Understanding the behavior of skeletal muscle is critical to implementing computational methods to study how the body responds to compressive loading. This work presents a novel approach to studying the fully nonlinear response of skeletal muscle in compression. Porcine muscle was compressed in both the longitudinal and transverse directions under five stress relaxation steps. Each step consisted of 5% engineering strain over 1 s followed by a relaxation period until equilibrium was reached at an observed change of 1 g/min. The resulting data were analyzed to identify the peak and equilibrium stresses as well as relaxation time for all samples. Additionally, a fully nonlinear strain energy density-based Prony series constitutive model was implemented and validated with independent constant rate compressive data. A nonlinear least squares optimization approach utilizing the Levenberg-Marquardt algorithm was implemented to fit model behavior to experimental data.
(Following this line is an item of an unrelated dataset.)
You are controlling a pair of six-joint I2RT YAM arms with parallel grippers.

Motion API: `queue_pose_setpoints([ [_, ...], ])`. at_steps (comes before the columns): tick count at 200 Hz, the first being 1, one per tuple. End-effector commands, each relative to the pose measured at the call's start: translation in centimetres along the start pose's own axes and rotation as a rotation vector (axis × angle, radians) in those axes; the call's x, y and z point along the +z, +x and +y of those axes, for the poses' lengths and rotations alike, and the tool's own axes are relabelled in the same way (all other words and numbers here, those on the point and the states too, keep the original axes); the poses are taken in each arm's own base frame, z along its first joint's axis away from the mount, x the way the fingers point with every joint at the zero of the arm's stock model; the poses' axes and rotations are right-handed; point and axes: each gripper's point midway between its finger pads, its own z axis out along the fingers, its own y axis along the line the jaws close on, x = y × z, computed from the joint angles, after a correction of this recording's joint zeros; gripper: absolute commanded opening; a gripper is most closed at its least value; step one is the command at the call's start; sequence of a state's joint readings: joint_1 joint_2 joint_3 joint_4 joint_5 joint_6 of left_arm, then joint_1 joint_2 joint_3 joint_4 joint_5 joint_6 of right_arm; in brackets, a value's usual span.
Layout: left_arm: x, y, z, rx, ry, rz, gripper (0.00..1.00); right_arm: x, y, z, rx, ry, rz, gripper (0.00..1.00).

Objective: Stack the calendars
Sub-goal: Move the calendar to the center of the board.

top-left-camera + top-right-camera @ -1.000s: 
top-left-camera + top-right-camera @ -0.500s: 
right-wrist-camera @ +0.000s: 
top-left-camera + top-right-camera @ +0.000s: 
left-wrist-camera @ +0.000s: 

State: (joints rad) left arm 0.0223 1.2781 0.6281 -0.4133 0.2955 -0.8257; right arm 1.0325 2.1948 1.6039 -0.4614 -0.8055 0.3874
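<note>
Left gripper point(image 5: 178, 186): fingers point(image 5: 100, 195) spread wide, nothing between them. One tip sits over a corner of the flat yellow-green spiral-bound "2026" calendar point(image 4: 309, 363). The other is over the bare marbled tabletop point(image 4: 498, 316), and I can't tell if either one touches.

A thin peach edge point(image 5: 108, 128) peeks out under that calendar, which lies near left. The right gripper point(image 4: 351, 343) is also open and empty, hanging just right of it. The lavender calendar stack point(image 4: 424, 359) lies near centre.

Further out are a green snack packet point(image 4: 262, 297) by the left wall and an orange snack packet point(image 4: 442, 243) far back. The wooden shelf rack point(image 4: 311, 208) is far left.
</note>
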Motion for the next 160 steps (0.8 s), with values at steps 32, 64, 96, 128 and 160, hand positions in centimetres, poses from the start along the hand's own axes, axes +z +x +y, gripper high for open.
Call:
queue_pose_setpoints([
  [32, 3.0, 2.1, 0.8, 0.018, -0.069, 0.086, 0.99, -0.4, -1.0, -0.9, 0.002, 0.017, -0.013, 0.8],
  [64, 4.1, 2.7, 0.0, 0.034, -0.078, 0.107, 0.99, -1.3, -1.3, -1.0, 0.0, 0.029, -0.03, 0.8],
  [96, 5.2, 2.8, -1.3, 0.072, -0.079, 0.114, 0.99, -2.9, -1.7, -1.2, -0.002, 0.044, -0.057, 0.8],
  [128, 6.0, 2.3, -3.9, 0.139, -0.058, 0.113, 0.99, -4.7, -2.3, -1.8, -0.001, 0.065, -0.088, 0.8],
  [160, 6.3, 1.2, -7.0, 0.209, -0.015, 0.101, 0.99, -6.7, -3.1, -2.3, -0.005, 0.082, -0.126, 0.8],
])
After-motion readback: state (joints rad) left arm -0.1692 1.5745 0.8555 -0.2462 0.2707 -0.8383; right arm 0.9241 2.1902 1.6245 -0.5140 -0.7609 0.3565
The results suggested the time-dependent material response plays a key role in the anisotropy of skeletal muscle as increasing strain showed differences in peak stress and relaxation time (p < 0.05), but changes in equilibrium stress disappeared (p > 0.05). The optimizing procedure produced a single set of hyper-viscoelastic parameters which characterized compressive muscle behavior under stress relaxation conditions. The utilized constitutive model was the first orthotropic, fully nonlinear hyper-viscoelastic model of skeletal muscle in compression while maintaining agreement with constitutive physical boundaries. The model provided an excellent fit to experimental data and agreed well with the independent validation in the transverse direction.